How blackwater treatment and recycling systems work
We are the proud owners of a blackwater recycling system. It’s a step beyond greywater recycling, in that everything that goes down our drains, including toilet water and what it carries, is recycled.
Without this system, given the current drought and water restrictions in Australia, much of our garden would be struggling.

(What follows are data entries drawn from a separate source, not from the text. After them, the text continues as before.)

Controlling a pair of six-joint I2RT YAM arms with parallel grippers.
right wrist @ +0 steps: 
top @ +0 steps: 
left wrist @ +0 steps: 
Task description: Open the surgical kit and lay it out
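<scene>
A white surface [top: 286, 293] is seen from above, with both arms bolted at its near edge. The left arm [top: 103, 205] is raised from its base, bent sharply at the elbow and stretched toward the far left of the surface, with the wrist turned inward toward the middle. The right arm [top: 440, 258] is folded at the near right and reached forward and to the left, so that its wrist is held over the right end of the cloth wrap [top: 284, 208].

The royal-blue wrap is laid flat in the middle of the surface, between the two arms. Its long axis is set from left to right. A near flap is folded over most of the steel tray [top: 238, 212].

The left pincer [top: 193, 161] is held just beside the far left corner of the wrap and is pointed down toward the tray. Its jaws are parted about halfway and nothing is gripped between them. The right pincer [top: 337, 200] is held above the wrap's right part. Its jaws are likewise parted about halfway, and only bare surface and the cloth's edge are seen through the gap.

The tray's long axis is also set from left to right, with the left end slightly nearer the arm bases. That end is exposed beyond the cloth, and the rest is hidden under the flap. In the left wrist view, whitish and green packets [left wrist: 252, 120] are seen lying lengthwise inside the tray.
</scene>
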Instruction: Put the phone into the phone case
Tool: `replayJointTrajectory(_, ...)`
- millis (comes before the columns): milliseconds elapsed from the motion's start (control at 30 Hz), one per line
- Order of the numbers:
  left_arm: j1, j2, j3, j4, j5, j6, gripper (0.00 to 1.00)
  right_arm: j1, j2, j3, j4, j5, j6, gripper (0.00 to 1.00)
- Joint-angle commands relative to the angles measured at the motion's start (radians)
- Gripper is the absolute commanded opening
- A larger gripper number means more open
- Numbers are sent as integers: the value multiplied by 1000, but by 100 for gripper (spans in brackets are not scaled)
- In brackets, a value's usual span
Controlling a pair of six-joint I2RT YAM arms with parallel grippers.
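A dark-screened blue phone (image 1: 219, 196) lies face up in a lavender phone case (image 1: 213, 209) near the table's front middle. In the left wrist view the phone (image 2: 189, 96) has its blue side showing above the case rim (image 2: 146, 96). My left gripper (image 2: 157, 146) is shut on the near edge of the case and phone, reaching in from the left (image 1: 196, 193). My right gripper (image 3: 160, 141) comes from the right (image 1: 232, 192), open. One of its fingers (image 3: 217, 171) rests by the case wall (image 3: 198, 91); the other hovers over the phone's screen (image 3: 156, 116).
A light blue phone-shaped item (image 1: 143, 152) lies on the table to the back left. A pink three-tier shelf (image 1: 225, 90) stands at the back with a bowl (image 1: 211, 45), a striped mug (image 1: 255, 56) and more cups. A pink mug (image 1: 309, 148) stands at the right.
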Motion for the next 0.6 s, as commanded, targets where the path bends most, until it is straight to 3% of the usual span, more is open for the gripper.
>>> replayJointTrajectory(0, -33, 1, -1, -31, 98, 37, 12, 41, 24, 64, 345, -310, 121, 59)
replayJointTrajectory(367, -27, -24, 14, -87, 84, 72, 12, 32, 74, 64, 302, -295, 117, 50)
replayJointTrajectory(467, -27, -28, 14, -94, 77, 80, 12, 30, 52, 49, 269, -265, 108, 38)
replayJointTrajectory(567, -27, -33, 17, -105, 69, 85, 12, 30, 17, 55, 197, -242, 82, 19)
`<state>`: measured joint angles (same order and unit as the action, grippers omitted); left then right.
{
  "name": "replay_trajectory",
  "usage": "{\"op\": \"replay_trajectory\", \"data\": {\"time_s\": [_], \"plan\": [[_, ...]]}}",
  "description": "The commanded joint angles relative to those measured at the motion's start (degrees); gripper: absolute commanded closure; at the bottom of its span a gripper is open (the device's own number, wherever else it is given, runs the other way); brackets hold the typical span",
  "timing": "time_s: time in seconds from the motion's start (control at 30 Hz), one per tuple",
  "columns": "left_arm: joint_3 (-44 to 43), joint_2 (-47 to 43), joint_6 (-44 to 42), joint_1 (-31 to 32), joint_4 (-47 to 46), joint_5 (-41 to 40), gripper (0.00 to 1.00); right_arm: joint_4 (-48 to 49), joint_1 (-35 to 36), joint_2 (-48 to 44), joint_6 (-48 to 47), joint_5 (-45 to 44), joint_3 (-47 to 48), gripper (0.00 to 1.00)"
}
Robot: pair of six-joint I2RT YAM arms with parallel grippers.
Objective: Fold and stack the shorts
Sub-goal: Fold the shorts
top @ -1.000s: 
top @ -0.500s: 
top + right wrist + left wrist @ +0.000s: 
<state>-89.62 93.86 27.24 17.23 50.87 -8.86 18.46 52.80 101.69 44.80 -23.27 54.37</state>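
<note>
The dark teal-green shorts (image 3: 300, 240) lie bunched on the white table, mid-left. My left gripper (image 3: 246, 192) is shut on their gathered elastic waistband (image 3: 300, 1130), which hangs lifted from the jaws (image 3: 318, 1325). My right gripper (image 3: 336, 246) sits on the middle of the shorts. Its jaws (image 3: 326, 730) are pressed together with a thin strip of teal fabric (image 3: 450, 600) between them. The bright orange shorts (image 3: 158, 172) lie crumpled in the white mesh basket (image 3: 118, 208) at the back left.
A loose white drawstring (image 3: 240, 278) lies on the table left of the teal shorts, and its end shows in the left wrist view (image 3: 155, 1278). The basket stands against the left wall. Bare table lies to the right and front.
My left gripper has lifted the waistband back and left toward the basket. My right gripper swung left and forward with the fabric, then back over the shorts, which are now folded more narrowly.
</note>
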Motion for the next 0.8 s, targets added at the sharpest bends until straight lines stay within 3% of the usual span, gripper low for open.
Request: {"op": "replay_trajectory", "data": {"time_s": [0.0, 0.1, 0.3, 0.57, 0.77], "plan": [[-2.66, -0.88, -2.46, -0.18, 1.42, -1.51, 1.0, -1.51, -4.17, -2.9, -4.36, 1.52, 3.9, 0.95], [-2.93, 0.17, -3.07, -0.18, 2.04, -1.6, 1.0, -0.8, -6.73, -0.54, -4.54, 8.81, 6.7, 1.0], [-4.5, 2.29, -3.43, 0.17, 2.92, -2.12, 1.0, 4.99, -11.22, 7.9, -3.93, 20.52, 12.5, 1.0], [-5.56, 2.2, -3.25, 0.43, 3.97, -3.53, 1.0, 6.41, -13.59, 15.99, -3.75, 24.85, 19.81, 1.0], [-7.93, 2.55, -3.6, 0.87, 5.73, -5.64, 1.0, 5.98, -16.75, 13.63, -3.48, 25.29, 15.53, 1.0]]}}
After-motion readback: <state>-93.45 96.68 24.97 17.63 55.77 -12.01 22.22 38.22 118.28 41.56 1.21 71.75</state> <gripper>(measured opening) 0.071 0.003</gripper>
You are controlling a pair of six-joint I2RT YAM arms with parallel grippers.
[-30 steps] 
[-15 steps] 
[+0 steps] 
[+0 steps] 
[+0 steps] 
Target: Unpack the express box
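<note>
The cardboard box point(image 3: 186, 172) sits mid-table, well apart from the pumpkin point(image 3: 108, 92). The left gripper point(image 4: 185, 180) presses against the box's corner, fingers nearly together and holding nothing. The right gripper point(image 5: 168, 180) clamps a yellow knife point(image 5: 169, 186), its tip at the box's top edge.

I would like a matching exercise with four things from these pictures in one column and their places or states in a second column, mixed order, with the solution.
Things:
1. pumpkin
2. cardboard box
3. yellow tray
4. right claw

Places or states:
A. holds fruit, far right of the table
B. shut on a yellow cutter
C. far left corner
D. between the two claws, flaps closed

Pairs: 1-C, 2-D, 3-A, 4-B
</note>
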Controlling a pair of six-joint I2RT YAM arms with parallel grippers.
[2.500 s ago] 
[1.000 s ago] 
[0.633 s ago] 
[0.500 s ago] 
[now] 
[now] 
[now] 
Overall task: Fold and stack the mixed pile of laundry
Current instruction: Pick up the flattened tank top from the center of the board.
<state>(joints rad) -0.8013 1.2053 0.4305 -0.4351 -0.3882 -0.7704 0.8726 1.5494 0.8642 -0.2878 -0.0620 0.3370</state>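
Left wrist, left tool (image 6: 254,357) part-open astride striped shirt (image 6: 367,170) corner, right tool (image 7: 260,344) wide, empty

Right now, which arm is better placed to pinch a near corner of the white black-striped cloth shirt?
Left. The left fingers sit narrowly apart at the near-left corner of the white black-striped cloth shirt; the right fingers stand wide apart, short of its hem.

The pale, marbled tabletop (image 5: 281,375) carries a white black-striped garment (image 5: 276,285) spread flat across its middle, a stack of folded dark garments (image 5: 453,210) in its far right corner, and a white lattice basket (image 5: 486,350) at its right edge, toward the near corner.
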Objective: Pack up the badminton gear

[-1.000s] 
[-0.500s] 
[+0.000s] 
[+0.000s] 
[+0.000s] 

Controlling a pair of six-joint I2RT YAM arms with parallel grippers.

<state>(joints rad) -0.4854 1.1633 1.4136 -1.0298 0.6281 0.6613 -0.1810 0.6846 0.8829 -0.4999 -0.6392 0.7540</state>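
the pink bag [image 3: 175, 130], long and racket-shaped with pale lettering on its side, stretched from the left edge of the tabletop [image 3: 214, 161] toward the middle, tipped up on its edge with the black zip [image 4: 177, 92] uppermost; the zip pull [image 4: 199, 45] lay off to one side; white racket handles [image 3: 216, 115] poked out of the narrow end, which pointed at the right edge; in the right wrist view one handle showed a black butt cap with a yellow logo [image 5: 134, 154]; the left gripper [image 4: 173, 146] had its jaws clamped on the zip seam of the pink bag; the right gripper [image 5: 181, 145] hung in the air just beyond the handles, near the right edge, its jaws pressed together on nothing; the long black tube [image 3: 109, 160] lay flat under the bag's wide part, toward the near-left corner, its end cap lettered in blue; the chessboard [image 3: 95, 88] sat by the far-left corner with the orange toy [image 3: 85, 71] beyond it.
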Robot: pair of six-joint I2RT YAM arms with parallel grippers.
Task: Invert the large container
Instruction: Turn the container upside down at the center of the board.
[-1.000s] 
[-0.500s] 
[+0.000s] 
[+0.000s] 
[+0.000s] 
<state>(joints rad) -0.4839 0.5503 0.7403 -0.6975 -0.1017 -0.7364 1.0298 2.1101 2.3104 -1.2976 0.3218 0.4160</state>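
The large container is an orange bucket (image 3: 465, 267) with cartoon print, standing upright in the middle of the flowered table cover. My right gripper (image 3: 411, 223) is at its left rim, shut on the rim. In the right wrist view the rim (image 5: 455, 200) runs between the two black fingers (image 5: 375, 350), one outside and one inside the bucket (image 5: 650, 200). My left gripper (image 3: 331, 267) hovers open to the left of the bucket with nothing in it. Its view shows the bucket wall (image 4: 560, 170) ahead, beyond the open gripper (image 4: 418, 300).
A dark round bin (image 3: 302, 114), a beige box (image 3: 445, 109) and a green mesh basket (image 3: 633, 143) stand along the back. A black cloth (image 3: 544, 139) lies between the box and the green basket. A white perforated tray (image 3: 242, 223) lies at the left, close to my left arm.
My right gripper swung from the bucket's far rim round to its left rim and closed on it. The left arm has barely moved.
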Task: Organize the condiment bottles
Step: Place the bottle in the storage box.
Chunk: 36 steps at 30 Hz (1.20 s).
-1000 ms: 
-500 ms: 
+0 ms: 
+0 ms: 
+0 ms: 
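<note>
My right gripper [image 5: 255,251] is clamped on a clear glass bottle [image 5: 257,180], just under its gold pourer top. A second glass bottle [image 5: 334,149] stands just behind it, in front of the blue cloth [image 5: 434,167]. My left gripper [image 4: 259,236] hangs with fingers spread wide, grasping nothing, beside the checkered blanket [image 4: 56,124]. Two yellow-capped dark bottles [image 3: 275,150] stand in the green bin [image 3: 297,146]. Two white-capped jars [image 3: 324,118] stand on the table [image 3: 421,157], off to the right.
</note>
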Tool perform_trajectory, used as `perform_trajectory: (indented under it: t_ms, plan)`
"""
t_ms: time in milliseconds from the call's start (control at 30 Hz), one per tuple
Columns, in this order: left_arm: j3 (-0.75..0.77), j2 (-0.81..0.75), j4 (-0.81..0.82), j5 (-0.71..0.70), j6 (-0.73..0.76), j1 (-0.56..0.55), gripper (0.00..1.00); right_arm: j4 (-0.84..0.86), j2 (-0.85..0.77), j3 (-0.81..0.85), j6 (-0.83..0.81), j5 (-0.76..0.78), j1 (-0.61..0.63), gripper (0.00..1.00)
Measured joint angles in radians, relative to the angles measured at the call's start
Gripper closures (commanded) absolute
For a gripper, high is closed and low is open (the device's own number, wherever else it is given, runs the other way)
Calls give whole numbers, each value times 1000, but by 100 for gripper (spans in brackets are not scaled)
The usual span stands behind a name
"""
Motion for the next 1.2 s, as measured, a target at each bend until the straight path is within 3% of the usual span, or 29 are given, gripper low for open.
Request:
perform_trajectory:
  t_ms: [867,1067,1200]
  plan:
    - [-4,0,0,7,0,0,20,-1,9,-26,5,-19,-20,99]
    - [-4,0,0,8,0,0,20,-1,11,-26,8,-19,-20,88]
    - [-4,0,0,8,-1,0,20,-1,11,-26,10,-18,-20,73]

How blackwater recycling works
All the water we use in our house is routed to an initial tank via gravity. The blackwater is given time to settle and a primary colony of bacteria goes to work for 24 hours, chewing through the chunky bits; much like a normal septic anaerobic (without oxygen) system. The settled blackwater is then diverted into a secondary treatment tank that’s divided into 3 separate chambers – Aeration, Sludge settling and Irrigation.
Blackwater Aeration stage
Water and air are injected into the aeration chamber and timed intervals causing churn in the tank contents. Bacteria settle and multiply on the sludge particles, digesting a variety of nutrients and oxygen from the sludge.
Sludge Settling Chamber
The result of the aeration stage is then piped into a sludge settling chamber. Sludge sinks to the bottom and partially treated water is forced upwards through a mechanism that has another bacteria biomass covering it. This colony of bacteria then consumes most of the oxygen in the mix and breaks down any remaining solid particles.
The remaining effluent passes into the irrigation chamber where it is clarified and chlorinated; a process that is required by our local health authorities. I believe the amount of chlorine used is minimal as the water doesn’t have a chlorine smell; unlike the mains water in our area.
At this stage, treatment is completed and pumped out over our garden irrigation system automatically.
Our plants absolutely love the recycled blackwater as it is still comparitively nutrient rich, just without the dangerous levels and types of pathogens. We never really need to use fertilizer in our garden where the irrigation is used.
The system is arranged in such a way that raw sewage is unable to contaminate the treatment tank. Settled bacteria-rich sludge is also pumped back into the primary tank at regular intervals for the bacteria to continue digesting, thus reducing buildup of sludge and increasing the overall efficiency of the system.
Owning a blackwater treatment system doesn’t pose any serious problems that we’ve noticed so far. It’s serviced every 3 months by the company that installed it. We do need to be careful of what we send down our drains as chemicals and anti-bacterial products can destroy the bacteria colony; but that’s been a good thing as it means we use more environmentally friendly products.
People often ask me if there’s a nasty odor associated with blackwater systems and I’m pleased to say there’s not. In fact, if your blackwater system is working correctly, there’s very little odor. If it smells, it usually means that the bacteria are struggling; likely due to something you’ve put down the drain that you shouldn’t have; such as disinfectant.
A standard domestic blackwater system isn’t suitable for use on vegetable gardens and certainly not for drinking water. There are blackwater setups around that can achieve a purity level suitable for human consumption, but they are very expensive and I don’t think we’re quite ready to take that step just yet :).